Lo slow machinima è da intendersi come una forma di resistenza al mercato videoludico? Oppure “Gordon Gekko diventa Oblomov” nel territorio del gioco video per pura sperimentazione artistica?
Matteo Bittanti: Entrambe le interpretazioni sono valide, considerando l’eterogeneità delle pratiche e delle intenzioni dei praticanti. C’è chi considera il videogioco come una forma espressiva popolare (leggi: rozza, infantile e sguaiata) che può diventare arte solo nel momento in cui un artista se ne appropria, la sovverte e la trasforma in qualcos’altro, per esempio, in un audiovisivo non interattivo—è il caso del regista sperimentale americano Phil Solomon—e chi invece vede il machinima—lo slow machinima in particolare—come parte integrante di un’ecologia del gaming che include esperienze interattive deliberatamente noiose, come Desert Bus (e le sperimentazioni artistiche collegate, penso a Dave Ball) o Flight Simulator di Hosni Auji o meditativi (dai walking simulators ai boring games). Se l’interattività è la marca di riconoscimento del videogioco, il suo “specifico” mediale, ogni intervento che mira a ridimensionarla, a sopprimerla, a rimuoverla completamente, non può che essere interpretata come una critica, un rifiuto.
Una previsione per il futuro: da qui a dieci anni, quale sarà la modalità principale di fruizione di un videogioco? La VR sarà davvero la terra promessa dell’intrattenimento videoludico? E, in caso, potrà sostenere l’ascesa dei Giochi Video?

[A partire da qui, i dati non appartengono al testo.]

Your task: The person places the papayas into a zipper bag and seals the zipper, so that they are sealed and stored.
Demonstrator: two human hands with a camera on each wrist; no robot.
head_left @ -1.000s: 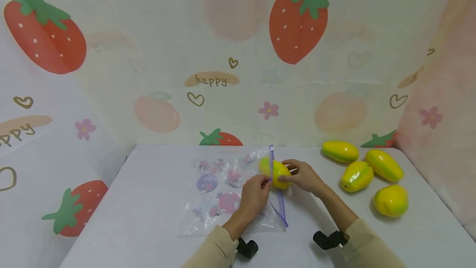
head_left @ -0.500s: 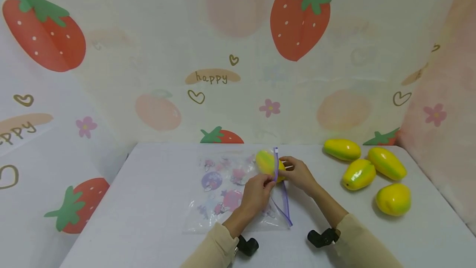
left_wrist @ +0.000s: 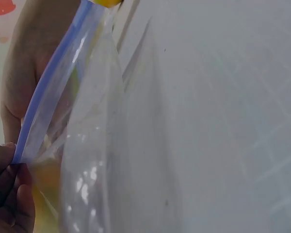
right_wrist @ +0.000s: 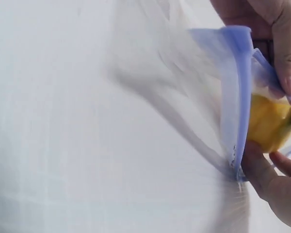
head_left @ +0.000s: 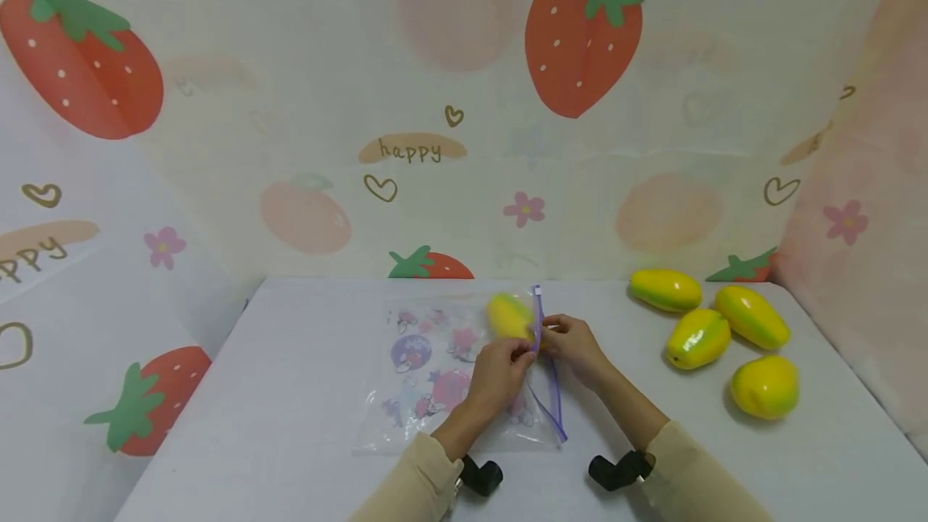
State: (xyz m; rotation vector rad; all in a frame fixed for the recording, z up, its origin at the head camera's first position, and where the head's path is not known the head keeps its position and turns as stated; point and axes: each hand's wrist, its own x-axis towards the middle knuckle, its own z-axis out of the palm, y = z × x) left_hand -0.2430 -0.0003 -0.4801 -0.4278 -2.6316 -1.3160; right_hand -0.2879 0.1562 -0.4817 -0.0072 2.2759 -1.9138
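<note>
A clear zip bag [head_left: 428, 425] with pink and purple prints lies on the table, its purple zip edge [head_left: 538, 304] facing right. My left hand [head_left: 496, 377] pinches the edge of the bag's mouth, which gapes in the right wrist view. Most of one yellow-green fruit [head_left: 507, 316], papaya-like in shape, shows through the film inside the bag. At the mouth, my right hand [head_left: 576, 349] has its fingertips around the fruit's near end; the right wrist view has the thumb [right_wrist: 258, 162] against the fruit [right_wrist: 269, 124]. The zip edge partly hides those fingers in the head view.
Several more yellow-green fruits [head_left: 698, 339] lie loose at the table's right side. A white cloth covers the table [head_left: 290, 393]. Strawberry-print sheets [head_left: 435, 216] hang behind and at both sides. Black wrist devices [head_left: 620, 471] sit near both sleeves.
The fruit has moved left, past the zip edge and deeper into the bag. My right hand has followed it leftward to the mouth. My left hand keeps its pinch on the edge.
</note>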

Matteo Bittanti: Stando alle ultime ricerche di mercato, la piattaforma privilegiata per la fruizione videoludica è lo smartphone, una tecnologia che ha poco più di un decennio di storia. In un settore caratterizzato da ritmi di innovazione frenetica, fare previsioni anche a breve termine è difficile. I dispositivi di realtà virtuale sono in circolazione da quasi vent’anni e nonostante gli investimenti consistenti da parte delle aziende, il loro successo è stato modesto, per ragioni di carattere tecnologico, sociologico, culturale. Sony ha commercializzato oltre 80 milioni di PlayStation 4 e circa 3 milioni di PlayStation VR: il divario è significativo. Alcuni osservatori ritengono che il potenziale dell’AR sia nettamente superiore alla VR, se non altro perché non richiede periferiche o accessori come visori e controller. Il successo di Pokémon Go sembra confermarlo. Infine, il fatto che tra i maggiori evangelisti della realtà virtuale ci siano personaggi come Palmer Luckey e Mark Zuckerberg è motivo di grande preoccupazione.
Enrico Gandolfi: Difficile fare previsioni, soprattutto in merito alla realtà virtuale che da anni si presenta come la terra promessa. Certo, giocherà un ruolo importante per il futuro del settore, sia se di successo sia in quanto fallimento eclatante. Vedremo. Da ricercatore, sarà interessante comprendere se una simile immersione può potenziare o diminuire il consumo spettatoriale. Non oso dare risposte, troppo presto. Negli studi che stiamo facendo ora alla Kent State University, strumenti come Oculus Rift e Hololens (che è maggiormente realtà aumentata piuttosto che virtuale) aumentano il coinvolgimento ma non l’apprendimento in quanto tale. Il vero problema non e’ tanto la tecnologia, quando le esperienze disegnate per la stessa. E per ora abbiamo pochissimi esempi degni di essere considerati.